Procedures and Outcomes of Surgical Aortic Valve Replacement in Adults | Mitral Valve Repair Center Skip to main content

Amine Mazine, MD, Ismail El-Hamamsy, MD

Feb. 01, 2020 | Cardiology Clinics

The ideal aortic valve substitute remains elusive. Bioprosthetic valves are the replacement option of choice in elderly patients undergoing aortic valve replacement (AVR). When implanted in young and middle-aged adults, both bioprosthetic and mechanical valves are associated with excess mortality compared with the age- and sex-matched general population.

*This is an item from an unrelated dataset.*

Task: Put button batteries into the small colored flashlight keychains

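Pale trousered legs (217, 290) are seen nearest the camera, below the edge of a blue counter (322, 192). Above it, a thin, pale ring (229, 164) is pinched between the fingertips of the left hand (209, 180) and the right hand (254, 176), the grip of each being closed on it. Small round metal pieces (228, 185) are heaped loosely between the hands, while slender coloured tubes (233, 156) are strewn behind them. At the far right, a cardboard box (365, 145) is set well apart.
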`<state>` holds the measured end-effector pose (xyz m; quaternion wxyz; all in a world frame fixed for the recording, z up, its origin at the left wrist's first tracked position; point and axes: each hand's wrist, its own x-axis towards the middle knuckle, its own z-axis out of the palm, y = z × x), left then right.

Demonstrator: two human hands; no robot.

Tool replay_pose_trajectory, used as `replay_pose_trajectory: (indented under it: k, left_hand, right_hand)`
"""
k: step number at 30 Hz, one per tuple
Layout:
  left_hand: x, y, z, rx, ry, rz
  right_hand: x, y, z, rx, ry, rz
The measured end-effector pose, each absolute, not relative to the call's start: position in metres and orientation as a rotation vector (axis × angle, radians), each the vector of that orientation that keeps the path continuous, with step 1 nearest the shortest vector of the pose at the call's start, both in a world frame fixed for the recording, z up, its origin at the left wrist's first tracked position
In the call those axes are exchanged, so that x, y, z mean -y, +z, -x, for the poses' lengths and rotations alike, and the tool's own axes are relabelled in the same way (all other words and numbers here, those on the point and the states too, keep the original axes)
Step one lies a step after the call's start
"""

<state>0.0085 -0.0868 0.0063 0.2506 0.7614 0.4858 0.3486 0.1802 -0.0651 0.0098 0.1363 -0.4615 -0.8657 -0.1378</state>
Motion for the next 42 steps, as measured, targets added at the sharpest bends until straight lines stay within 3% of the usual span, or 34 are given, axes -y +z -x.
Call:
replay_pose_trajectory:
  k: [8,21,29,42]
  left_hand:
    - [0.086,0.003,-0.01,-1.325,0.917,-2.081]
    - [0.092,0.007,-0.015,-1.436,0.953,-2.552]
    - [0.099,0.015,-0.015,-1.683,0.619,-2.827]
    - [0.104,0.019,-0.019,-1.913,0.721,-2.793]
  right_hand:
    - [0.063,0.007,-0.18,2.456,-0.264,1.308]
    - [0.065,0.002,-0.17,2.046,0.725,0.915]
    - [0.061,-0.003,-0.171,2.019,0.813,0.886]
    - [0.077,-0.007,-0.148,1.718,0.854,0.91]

The Ross procedure is the only operation that can restore normal life expectancy in young and middle-aged adults undergoing AVR. In this article, the authors review the various options for surgical AVR and examine their contemporary applications and outcomes.

Key points

  • Although in elderly patients, bioprosthetic valves are durable and associated with low rates of valve-related complications, in non-elderly adults, they are associated with reduced durability and lower than expected survival, both of which are worsened by the presence of patient-prosthesis mismatch.
  • In young adults, mechanical valves are associated with lower rates of prosthesis degeneration and need for reoperation compared with bioprosthetic valves, at the cost of higher rates of anticoagulation-related bleeding and thromboembolic events.
  • Nevertheless, both mechanical and bioprosthetic valves are associated with excess mortality compared with the general population when implanted in non-elderly patients.
  • The Ross procedure is the only operation that can restore a normal life expectancy in young and middle-aged adults undergoing aortic valve replacement.